From: Muralidhara M K <[email protected]>

Large-scale Data center servers such as MI300A has on-chip stacked HBM3
(High Bandwidth Memory v3) memory embedded on to CPU socket.

Many memory errors tend to be consistent or intermittent and may recur.
Upon reaching a certain threshold of these errors, the specific memory area
is deemed faulty and should be replaced. In the case of on-die HBM, any
returns due to these issues will likely be directed to the socket vendor.

Define a criteria to identify the Field Replicable Unit(FRU) by evaluating
the count of "poisoned" pages within the socket and log these poisoned
pages persistently in a non-volatile storage. This process assists in
retaining information about defective memory address within the socket for
potential replacement.

To achieve this, CPER structure for FRU memory poisoning is defined.
For each FRU, identified by its Protected Processor Inventory Number(PPIN),
one CPER is allocated. Each CPER includes a poison list offset to the
corresponding PPIN, capable of holding n number of poison entries.

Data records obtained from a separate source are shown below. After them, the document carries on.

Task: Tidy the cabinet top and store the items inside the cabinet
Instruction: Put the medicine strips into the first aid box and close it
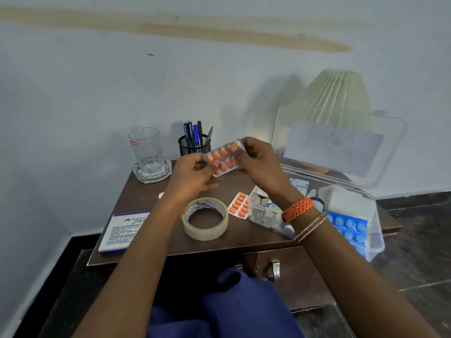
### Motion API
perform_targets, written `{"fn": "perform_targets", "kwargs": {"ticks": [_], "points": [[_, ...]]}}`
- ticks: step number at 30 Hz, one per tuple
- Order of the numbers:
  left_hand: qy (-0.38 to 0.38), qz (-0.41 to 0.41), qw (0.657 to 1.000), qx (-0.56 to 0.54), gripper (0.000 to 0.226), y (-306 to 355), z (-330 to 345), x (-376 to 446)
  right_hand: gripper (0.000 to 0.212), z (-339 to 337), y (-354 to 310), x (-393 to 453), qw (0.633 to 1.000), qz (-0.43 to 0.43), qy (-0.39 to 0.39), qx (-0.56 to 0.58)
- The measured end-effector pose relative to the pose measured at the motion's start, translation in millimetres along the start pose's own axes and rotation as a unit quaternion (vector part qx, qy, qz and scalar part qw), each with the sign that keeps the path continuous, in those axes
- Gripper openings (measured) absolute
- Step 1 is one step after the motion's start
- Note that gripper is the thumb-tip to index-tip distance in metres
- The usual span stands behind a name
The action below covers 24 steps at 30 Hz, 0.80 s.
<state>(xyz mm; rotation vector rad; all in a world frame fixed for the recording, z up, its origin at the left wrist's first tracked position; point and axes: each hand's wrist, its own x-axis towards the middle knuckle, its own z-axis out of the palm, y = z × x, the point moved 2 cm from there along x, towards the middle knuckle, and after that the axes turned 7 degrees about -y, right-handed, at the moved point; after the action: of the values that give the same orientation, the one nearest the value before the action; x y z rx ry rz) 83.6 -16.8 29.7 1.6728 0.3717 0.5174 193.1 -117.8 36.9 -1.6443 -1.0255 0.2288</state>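
Above the dark wooden cabinet top point(151, 191), both hands hold a blister strip of orange tablets point(224, 157). My left hand point(192, 176) pinches its lower left end, and my right hand point(258, 159) pinches its upper right end. A second orange tablet strip point(239, 205) lies flat on the top beside a clear plastic box point(373, 230). The box stands open with its lid point(341, 142) tilted back. Inside it lie a blue blister strip point(351, 226) and small medicine packs.
A roll of clear tape point(206, 219) sits at the front middle. A white stamp pad box point(122, 231) lies at the front left. A glass point(146, 152) and a mesh pen holder point(194, 145) stand at the back. The cabinet door handle point(274, 269) is below.
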Motion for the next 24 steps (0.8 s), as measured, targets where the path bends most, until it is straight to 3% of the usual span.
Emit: {"fn": "perform_targets", "kwargs": {"ticks": [5, 11, 14, 18, 24], "points": [[0.025, 0.021, 0.999, -0.036, 0.008, 5, 4, -4, 0.009, -17, -7, -24, 0.998, 0.025, 0.039, -0.029], [-0.057, 0.029, 0.998, -0.017, 0.014, 7, 29, -11, 0.01, -32, -12, -57, 0.996, 0.013, 0.058, -0.065], [-0.109, 0.019, 0.994, 0.01, 0.013, 4, 51, -14, 0.016, -52, -1, -79, 0.989, 0.03, 0.121, -0.085], [-0.174, 0.027, 0.982, 0.074, 0.02, -7, 84, -20, 0.014, -87, 20, -118, 0.962, 0.059, 0.22, -0.151], [-0.273, 0.033, 0.952, 0.136, 0.025, -19, 120, -25, 0.024, -117, 39, -151, 0.924, 0.104, 0.262, -0.259]]}}
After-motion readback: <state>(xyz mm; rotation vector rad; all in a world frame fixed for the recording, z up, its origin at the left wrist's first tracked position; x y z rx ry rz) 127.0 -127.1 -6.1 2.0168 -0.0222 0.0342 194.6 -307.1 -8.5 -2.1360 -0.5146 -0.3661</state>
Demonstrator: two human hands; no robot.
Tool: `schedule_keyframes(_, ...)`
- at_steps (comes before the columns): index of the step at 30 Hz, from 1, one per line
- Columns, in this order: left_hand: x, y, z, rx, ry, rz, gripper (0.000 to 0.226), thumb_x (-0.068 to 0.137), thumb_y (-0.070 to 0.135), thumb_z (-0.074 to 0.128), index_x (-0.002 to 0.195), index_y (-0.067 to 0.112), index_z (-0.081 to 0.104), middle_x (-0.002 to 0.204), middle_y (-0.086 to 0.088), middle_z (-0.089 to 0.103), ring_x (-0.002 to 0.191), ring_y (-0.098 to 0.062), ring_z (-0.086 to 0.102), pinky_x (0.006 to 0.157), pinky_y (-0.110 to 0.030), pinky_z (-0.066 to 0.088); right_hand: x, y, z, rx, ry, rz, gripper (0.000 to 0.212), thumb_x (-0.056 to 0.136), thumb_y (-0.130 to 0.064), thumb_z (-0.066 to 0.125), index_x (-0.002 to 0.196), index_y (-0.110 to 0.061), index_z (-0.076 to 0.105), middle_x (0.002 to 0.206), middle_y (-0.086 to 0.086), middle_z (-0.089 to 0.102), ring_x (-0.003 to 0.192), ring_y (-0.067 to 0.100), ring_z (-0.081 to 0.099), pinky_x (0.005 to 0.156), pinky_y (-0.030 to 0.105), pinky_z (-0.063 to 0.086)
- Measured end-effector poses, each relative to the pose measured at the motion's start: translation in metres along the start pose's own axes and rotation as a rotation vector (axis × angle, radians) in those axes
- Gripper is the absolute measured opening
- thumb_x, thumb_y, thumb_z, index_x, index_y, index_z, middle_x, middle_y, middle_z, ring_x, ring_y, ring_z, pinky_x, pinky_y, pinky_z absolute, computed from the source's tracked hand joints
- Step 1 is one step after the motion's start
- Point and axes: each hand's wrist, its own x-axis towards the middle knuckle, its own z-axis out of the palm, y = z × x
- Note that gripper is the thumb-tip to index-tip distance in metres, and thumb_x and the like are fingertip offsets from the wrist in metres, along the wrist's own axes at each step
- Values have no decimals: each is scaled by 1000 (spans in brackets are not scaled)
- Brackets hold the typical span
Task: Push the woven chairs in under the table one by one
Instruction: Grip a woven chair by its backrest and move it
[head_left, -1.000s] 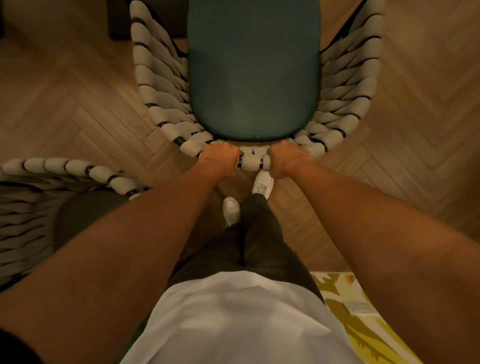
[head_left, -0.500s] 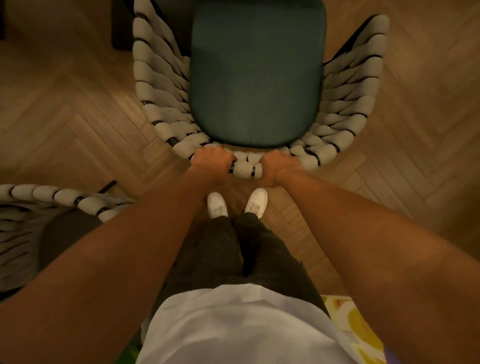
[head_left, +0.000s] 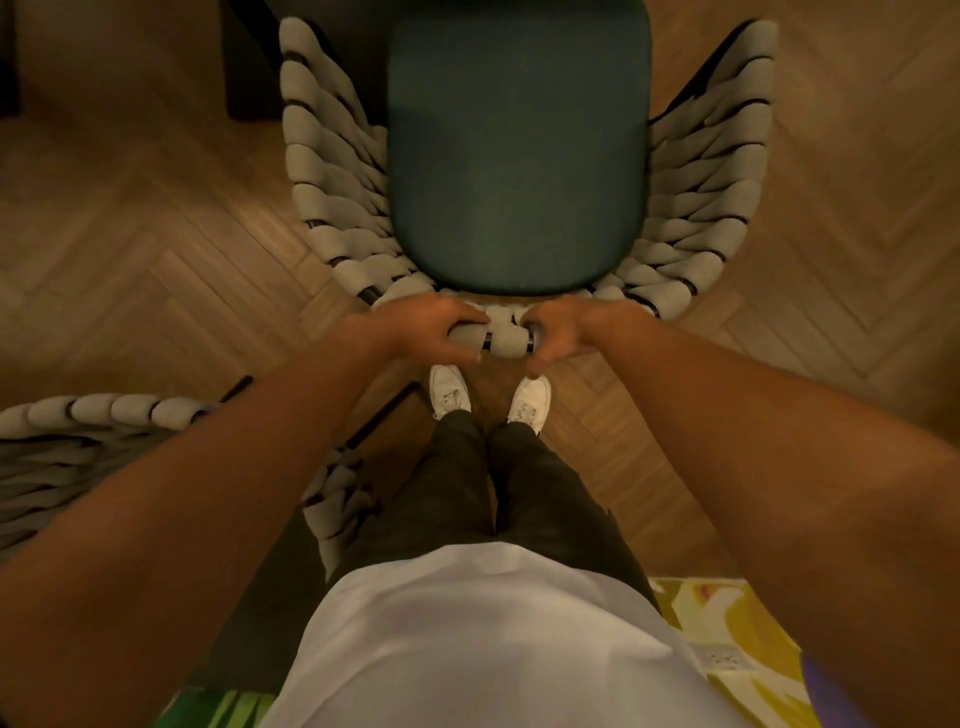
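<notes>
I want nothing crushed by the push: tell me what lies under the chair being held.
Around the woven chair, only herringbone floor shows. Its green seat cushion covers the floor directly beneath, so that area cannot be seen. Both hands, left hand and right hand, grip its back rail.

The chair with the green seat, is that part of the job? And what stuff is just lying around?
Part of the job:
- woven chair with green seat, top rail held
- left hand and right hand, both gripping that rail
- second woven chair, lower left

Just lying about:
- patterned rug
- herringbone wood floor
</notes>
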Motion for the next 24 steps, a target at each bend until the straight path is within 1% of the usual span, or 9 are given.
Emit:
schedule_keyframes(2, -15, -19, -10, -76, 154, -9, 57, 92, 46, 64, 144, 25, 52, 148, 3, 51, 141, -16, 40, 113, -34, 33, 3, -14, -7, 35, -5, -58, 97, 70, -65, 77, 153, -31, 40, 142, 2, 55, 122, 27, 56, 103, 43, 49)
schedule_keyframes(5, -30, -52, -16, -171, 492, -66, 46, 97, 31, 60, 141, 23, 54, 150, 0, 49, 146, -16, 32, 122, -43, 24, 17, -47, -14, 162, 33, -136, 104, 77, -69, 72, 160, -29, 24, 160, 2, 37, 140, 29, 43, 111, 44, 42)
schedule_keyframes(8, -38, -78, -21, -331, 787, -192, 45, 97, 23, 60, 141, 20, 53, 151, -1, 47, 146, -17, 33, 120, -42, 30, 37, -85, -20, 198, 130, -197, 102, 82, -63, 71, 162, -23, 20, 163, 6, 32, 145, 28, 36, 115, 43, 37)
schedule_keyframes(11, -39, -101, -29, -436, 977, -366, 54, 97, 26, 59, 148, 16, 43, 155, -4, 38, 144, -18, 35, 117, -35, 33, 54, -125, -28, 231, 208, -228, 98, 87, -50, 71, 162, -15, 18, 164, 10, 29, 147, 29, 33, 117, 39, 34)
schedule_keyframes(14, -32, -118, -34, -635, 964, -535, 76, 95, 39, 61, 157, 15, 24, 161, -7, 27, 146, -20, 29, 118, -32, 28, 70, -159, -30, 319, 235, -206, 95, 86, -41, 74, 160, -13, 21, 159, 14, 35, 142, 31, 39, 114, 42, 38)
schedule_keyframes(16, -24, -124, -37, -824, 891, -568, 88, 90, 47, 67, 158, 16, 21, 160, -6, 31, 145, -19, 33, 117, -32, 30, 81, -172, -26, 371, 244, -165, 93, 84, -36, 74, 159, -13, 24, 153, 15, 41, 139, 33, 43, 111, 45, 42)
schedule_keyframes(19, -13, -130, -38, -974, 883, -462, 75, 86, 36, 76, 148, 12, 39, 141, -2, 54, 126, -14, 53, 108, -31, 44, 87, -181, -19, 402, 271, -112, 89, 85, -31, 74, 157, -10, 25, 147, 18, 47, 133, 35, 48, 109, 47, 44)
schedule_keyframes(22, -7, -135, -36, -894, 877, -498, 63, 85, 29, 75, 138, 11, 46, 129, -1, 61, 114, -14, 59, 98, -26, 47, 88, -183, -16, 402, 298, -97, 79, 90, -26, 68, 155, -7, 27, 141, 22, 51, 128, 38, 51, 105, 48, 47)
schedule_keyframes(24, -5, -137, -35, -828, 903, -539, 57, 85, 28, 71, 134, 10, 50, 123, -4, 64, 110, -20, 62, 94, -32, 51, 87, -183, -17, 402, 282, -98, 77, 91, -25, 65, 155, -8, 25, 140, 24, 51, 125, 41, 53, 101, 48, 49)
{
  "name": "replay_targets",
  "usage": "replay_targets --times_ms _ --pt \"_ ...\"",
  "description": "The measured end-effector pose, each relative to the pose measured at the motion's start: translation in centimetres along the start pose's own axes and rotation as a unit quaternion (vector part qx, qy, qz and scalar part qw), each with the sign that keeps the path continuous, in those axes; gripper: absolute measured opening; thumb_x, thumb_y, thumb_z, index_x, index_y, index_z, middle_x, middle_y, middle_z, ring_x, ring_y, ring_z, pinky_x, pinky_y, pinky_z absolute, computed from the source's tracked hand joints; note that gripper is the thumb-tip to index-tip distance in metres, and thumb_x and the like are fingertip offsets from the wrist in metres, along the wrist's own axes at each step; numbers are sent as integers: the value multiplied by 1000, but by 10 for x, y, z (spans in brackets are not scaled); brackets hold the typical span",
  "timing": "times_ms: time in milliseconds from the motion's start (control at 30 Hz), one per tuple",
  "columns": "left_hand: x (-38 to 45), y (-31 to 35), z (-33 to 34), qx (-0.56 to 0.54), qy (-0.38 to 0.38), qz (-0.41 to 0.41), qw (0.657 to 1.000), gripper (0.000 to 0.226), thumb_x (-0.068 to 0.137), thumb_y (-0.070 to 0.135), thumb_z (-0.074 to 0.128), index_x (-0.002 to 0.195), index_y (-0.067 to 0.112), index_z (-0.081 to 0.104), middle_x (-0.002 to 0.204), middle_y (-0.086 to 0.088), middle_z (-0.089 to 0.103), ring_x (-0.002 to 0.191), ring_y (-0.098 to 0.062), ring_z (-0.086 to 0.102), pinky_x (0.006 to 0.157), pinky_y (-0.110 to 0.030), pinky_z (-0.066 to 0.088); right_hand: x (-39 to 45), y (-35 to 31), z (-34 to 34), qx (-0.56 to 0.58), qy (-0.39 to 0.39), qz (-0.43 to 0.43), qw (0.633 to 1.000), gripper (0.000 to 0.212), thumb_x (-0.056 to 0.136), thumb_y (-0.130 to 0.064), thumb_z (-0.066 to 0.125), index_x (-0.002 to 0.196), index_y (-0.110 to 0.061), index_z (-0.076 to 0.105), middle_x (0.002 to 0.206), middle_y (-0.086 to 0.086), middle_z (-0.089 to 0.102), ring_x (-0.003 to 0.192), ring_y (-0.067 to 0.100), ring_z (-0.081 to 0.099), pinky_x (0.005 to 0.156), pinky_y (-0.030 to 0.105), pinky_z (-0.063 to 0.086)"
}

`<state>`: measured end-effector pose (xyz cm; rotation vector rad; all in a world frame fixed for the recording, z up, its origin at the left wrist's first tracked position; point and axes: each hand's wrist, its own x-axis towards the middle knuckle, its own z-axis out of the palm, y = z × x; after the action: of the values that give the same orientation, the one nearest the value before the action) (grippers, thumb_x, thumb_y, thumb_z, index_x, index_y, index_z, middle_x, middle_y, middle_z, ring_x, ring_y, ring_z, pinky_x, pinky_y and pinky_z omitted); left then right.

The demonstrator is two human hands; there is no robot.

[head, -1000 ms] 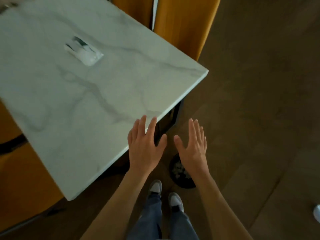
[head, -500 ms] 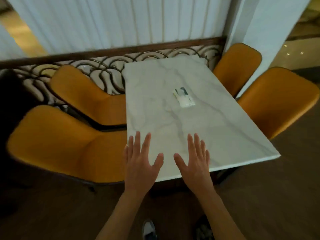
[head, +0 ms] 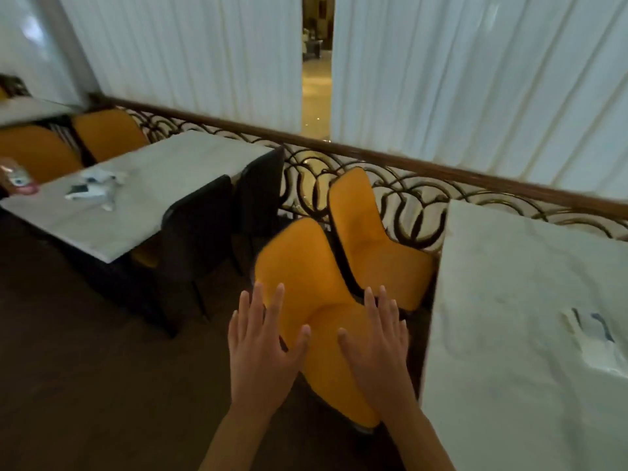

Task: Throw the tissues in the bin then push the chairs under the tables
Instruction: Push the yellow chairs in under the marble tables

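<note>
Two orange chairs stand left of a white marble table [head: 503, 334]; the near chair [head: 316, 321] is pulled out, the far chair [head: 370, 246] sits by the railing. My left hand [head: 261, 348] and my right hand [head: 377, 348] hover flat and empty over the near chair, fingers spread. A flat tissue packet [head: 596, 345] lies on this table. Crumpled tissues [head: 97, 186] lie on a second marble table [head: 136, 212] at the left, which has two dark-backed chairs [head: 200, 239] tucked under it.
A curled metal railing with a wooden rail [head: 390, 185] runs behind both tables, with white curtains above it. More orange chairs [head: 105, 132] stand on the far side of the left table. A colourful packet [head: 18, 180] sits at its left end. Dark wooden floor [head: 85, 385] lies before me.
The view swung left from the marble table to the pulled-out orange chairs and the second table. Both hands stayed open and spread in front of me.
</note>
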<state>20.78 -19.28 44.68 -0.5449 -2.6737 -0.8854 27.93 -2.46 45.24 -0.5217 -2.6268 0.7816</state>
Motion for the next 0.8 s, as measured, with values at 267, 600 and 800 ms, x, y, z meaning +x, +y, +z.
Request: replay_targets --times_ms 267,600,800 --pt "113 -140 -55 33 15 -54 998 78 89 75 28 155 42 4 166 6 -6 152 -15 -13 122 -43 3 108 -110 106 0 -28 -46 999 87 84 -80 14 155 -36 -10 164 -8 -19 149 17 -18 120 44 -4" --pt "250 -216 -36 32 7 -39 999 80 87 76 24 156 39 7 167 4 -4 152 -18 -11 122 -46 4 236 -149 190 -3 -24 -47 999 83 87 -72 22 156 -34 -5 164 -6 -16 151 18 -16 119 41 -8" --pt "366 -254 9 59 -31 4 998 77 90 72 28 156 39 6 167 2 -3 153 -18 -11 122 -45 4 342 -138 252 22 -19 -2 1000 82 92 -68 34 157 -33 -2 165 -5 -14 151 18 -15 121 43 -4"
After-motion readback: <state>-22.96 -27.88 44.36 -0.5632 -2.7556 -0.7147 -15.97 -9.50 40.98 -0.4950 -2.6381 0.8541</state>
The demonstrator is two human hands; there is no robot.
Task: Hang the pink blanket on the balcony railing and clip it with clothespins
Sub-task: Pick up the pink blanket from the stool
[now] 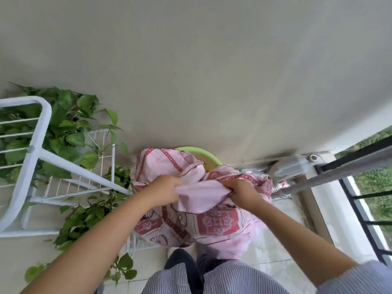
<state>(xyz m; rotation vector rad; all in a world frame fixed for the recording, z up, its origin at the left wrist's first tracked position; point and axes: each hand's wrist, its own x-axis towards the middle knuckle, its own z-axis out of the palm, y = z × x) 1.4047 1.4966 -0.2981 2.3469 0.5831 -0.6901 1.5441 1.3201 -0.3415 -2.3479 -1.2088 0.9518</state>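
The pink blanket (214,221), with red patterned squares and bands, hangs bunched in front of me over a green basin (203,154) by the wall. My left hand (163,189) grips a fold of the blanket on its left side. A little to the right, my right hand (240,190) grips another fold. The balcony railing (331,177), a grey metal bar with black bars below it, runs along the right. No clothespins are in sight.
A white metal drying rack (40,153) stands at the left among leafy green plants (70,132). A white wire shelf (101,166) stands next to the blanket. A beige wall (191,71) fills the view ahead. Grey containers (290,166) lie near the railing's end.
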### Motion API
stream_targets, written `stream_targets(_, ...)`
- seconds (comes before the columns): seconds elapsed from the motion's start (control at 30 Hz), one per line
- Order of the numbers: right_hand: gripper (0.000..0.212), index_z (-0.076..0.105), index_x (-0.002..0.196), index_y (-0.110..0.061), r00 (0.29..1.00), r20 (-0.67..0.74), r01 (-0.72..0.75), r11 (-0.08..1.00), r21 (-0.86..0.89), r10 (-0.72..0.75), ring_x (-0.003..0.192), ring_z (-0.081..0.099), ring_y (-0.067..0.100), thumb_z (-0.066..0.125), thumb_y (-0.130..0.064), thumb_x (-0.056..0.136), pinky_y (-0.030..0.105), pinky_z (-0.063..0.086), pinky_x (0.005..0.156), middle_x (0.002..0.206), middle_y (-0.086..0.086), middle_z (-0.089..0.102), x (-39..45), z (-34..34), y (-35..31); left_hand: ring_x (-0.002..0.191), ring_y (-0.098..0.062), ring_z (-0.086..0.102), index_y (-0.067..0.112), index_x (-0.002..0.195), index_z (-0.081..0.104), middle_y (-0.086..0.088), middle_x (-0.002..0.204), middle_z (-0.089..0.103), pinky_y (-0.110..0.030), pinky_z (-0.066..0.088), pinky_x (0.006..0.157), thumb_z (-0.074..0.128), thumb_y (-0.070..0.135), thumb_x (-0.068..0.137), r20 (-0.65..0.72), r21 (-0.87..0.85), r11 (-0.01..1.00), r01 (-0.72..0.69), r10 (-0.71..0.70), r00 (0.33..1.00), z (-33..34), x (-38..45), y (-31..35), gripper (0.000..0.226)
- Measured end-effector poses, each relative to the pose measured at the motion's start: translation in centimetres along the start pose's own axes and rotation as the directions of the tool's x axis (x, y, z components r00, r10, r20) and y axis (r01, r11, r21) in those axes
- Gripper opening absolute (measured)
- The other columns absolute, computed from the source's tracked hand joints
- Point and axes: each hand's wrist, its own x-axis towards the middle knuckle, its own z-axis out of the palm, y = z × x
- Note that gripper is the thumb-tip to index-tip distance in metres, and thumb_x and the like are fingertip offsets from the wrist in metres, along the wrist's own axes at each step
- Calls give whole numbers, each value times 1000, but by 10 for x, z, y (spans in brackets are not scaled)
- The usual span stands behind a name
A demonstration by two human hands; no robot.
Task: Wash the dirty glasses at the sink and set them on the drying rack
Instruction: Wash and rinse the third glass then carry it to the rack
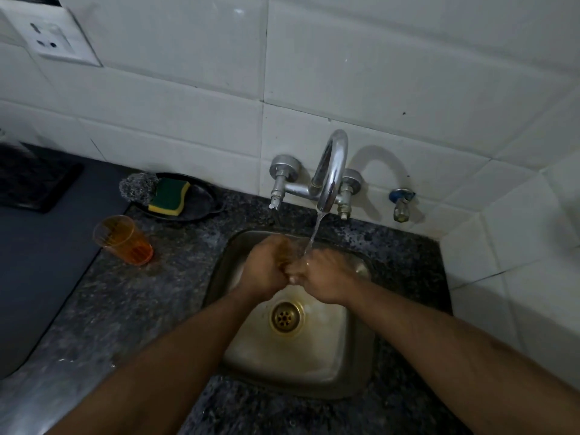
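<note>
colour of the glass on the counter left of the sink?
Translucent orange glass, standing on the speckled granite counter; head view, the only one.

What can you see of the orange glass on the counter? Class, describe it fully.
The orange glass is a see-through, orange-tinted tumbler, wider at the rim than at the base. It appears plastic or glass; which one is unclear. It stands upright and looks empty, on the dark speckled counter left of the sink, in front of the black tray. No hand touches it.
</note>
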Motion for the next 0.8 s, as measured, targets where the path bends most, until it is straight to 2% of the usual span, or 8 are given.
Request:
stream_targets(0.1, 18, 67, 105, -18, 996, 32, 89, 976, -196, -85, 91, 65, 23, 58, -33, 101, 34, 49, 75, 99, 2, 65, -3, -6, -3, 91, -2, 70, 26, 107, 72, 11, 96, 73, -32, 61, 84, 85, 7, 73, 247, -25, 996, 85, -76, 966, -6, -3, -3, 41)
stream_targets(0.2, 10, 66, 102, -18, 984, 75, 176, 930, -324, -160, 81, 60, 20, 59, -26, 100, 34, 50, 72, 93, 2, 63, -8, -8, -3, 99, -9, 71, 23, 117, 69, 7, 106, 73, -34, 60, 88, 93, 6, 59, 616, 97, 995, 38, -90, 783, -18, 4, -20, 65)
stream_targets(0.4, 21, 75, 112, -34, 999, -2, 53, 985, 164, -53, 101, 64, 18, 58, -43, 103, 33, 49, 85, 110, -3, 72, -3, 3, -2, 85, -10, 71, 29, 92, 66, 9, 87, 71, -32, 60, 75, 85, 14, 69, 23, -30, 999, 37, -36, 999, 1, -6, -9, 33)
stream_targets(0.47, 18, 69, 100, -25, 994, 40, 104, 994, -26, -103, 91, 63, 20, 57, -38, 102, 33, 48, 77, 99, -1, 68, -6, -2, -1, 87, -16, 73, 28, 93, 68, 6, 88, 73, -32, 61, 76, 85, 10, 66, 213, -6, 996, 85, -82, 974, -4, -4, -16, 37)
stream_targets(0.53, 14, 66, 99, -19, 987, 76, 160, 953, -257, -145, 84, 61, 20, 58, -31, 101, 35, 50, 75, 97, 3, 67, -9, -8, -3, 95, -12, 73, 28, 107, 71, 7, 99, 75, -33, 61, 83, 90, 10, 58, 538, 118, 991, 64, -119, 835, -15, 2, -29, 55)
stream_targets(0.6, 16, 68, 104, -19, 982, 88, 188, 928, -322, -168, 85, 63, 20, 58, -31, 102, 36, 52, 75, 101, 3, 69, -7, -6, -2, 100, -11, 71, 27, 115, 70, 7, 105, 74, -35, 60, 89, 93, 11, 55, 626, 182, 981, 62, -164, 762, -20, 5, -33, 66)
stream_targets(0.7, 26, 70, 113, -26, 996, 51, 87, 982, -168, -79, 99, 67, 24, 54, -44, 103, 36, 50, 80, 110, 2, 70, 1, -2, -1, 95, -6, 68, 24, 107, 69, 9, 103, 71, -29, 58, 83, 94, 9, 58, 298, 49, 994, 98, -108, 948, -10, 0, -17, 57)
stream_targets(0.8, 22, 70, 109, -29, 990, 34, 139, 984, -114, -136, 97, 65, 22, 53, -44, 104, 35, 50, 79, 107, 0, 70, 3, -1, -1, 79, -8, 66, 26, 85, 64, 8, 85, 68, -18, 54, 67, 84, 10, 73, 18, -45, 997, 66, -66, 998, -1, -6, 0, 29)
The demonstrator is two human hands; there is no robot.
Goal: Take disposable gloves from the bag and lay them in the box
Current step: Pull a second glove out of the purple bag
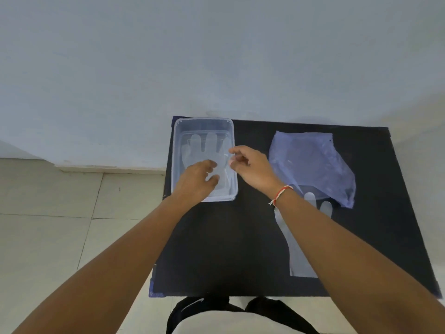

During boot, OS creates CPER FMP records based on number of sockets
available in the system and size of each record is calculated based on
available ERST non-volatile storage provided by BIOS.

In mission mode, Notifier is registered to handle the FRU memory poison
events. The poison count is incremented through MCE error injections,
storing MCE address, MCA_IPID and poison count in the poison list entries
until it attains maximum number of FRU poison entries.

Once maximum FRU poison entries are attained, further storage of poison
events is no longer possible. instead, a warning message is printed.
The user can configure the number of FRU poison entries through kernel
command line argument, by passing "fru_mem_poison.fru_poison_entries=N".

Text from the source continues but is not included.